Unfortunately, as I've rambled about in previous posts (such as "How p&p Makes Cheese Sandwiches"), my programming tasks tend to involve building kludges and "temporary fix" tools to solve problems that are either too esoteric to be of any use to people outside our small documentation team, or are a stop-gap until the proper tool gets upgraded next time. OK, so I used to be a consultant and I wrote a few Web apps for customers, but I'd hesitate to publish "best practice compliance" figures for those. Especially as they were also usually kludges required to get software the company had paid big money for to work how they wanted it to.

So, anyway, last week I decided to put together a rough tool to help us find broken and incorrect links in a documentation set that builds to create a CHM or HxS file. The issue is that, although the authoring tools we use can create links between topics and within topics, you can't easily (or at all in some cases) check if these links are valid. They may point to a topic that you removed, or the target topic may have changed (so has a different auto-generated topic filename), or they may just point to the wrong topic. We do use a link checker utility to find broken links, but it can't find links that go to the wrong topic or links that point to an anchor (bookmark) in the same page that does not exist. The only way we can verify these are through manual testing ("click and read").

In theory, the process for automatically checking the links that the link checker cannot verify sounds relatively simple. Every topic page is an HTML file generated by the documentation tools from the source Word documents. The text of a link that points to a separate topic should have the same text as the title of that topic. And a topic containing an in-page link should contain an anchor that matches the bit after the "#" in the link href. So it's just a matter of applying some processing to each HTML file to verify these rules. I could do it by reading the pages one by one using MSXML, or just open them as text files and read the source that way.

I chose the second approach for no better reason that it seemed easier and quicker to build, and because I already had most of the code from another tool that did similar stuff to update various sections of the source files (such as inserting feedback links and index entries). All it involves is some judicious string handling, searching, and text comparisons. Of course, it got more complex as time went on because I found I needed to allow for optional settings such as allowing the case of titles to differ, and ignoring leading and trailing spaces in topic titles. But it was fairly easy to stir in a mixed selection of semi-appropriate keywords and variables, and bring the whole lot slowly to the boil.

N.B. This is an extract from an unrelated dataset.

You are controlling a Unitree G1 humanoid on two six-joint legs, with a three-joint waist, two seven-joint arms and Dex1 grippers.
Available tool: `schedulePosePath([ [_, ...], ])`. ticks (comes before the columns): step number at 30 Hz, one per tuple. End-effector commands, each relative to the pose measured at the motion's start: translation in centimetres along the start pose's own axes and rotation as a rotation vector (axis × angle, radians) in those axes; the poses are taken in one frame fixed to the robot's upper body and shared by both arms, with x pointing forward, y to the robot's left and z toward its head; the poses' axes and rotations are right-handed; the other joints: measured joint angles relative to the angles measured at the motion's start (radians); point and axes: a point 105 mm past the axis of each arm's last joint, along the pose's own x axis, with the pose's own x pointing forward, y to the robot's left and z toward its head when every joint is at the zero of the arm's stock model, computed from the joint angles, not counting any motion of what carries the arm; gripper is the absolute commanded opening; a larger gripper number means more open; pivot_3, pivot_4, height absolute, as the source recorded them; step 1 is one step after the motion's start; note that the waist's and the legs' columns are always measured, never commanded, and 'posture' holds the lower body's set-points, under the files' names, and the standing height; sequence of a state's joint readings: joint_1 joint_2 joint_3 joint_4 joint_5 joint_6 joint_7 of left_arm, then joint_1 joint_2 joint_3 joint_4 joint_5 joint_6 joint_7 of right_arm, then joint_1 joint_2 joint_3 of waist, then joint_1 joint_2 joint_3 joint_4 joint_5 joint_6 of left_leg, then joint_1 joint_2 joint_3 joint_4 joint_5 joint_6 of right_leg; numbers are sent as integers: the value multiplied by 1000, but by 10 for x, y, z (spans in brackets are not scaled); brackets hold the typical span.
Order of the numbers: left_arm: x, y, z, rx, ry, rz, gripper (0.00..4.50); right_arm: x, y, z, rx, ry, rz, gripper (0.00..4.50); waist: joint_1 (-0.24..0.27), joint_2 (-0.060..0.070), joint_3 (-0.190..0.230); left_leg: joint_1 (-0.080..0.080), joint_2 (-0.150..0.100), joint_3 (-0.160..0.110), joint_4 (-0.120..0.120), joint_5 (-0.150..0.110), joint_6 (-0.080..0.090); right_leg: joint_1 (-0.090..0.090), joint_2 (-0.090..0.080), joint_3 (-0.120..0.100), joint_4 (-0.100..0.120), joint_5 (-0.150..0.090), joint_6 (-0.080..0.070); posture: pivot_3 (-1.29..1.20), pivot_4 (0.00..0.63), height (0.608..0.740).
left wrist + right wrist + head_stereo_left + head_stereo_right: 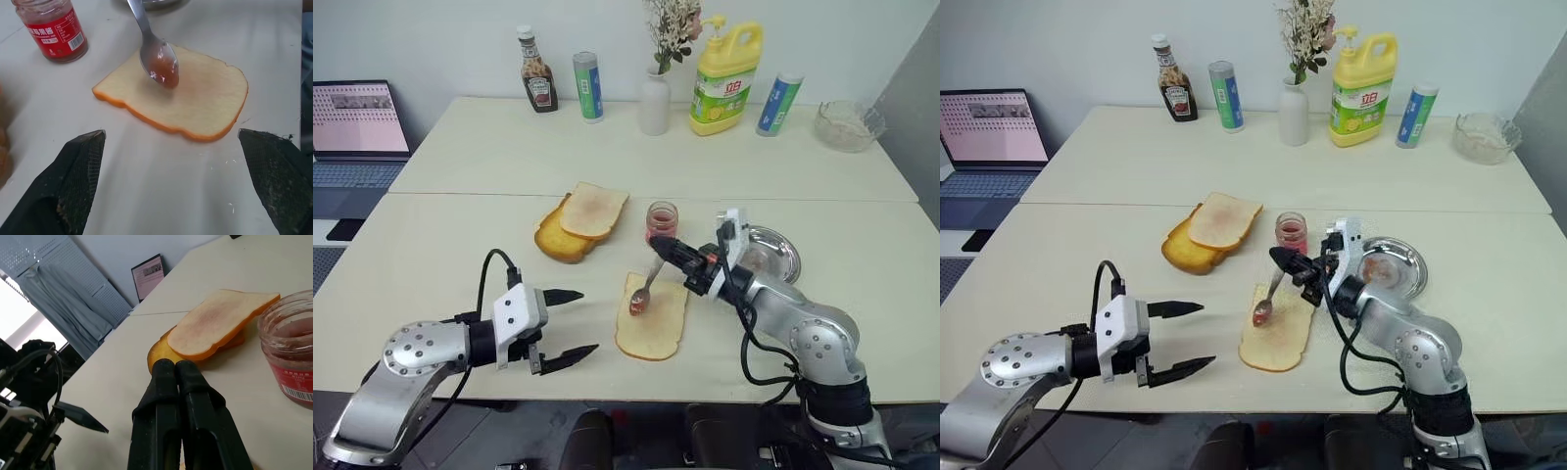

Did I use agile development methods, as I know I should (especially after working with the p&p dev teams for so long)? Well, if you can call throwing it together and fixing broken bits afterwards "agile", then yes. But, in reality, no. I should have started by writing tests, but the tool simply reads the files and dumps the results out as a log file so how do I write tests for that? Probably I should have divided the task into a series of separate routines for each minor action, and written tests for each one, but that seemed overkill for such a simple project. I did all the testing as I went along by adding errors into a set of existing source docs and then checking that each one was detected as I added features to the code.

After it all seemed to be working, confirmed by fairly comprehensive testing by my advisory panel and beta test team (Hi, Nelly), I decided I should do the agile "refactor" thing. Except there was just one chunk of code that got used more than once (twice in fact), and it was only three lines. Perhaps I could write some generalized code routine with half a dozen parameters for some of the functionality, and call it from the three or four places in the code that seemed appropriate. Would that be more efficient than repeating half a dozen lines of code in four places? It would be easier to maintain, but probably take time to code, fix, and retest everything again.

Next, I did the "make it more efficient" thing. One thing the code needs to do for each inter-topic link it finds in every page is extract the title from the linked page (if it exists) to see if it matches the text in the link. First time round, I had a routine that opened the file, located the <title> element, and returned the contents. But this meant I was opening every topic multiple times; for example, every page contains a link to the contents topic so it gets opened and read for every page in the doc set.

Obviously this is hugely inefficient, even if .NET caches the file contents. So, I simply added code to save each title it found in a Dictionary using the file name as the key, and then look in the Dictionary before reading the disk file. That way the code only opens and reads each topic page once. Makes sense, but when I ran the code again it made almost no difference. I did some comparative tests, and the reduction in time taken to process the doc set was averaging somewhere around 5%. And as the tool, running on a fairly average desktop machine, can process a doc set containing 465 HTML topic files in less than 5 seconds, how much time and effort should I put into fine tuning the code? Especially as you only run the tool a few times at the end of a project after the docs are complete and you are ready to build into a CHM or HxS...

Don't get me wrong, I'm not in any way suggesting you should ignore the principles of coding best practice, agile development and pre-written tests, and proper pre-release validation. But, sometimes, just getting stuff done by relying on the power of modern machines and software environments does seem appropriate. Though I guess I'm not likely to get any jobs building "proper" enterprise applications now I've 'fessed up...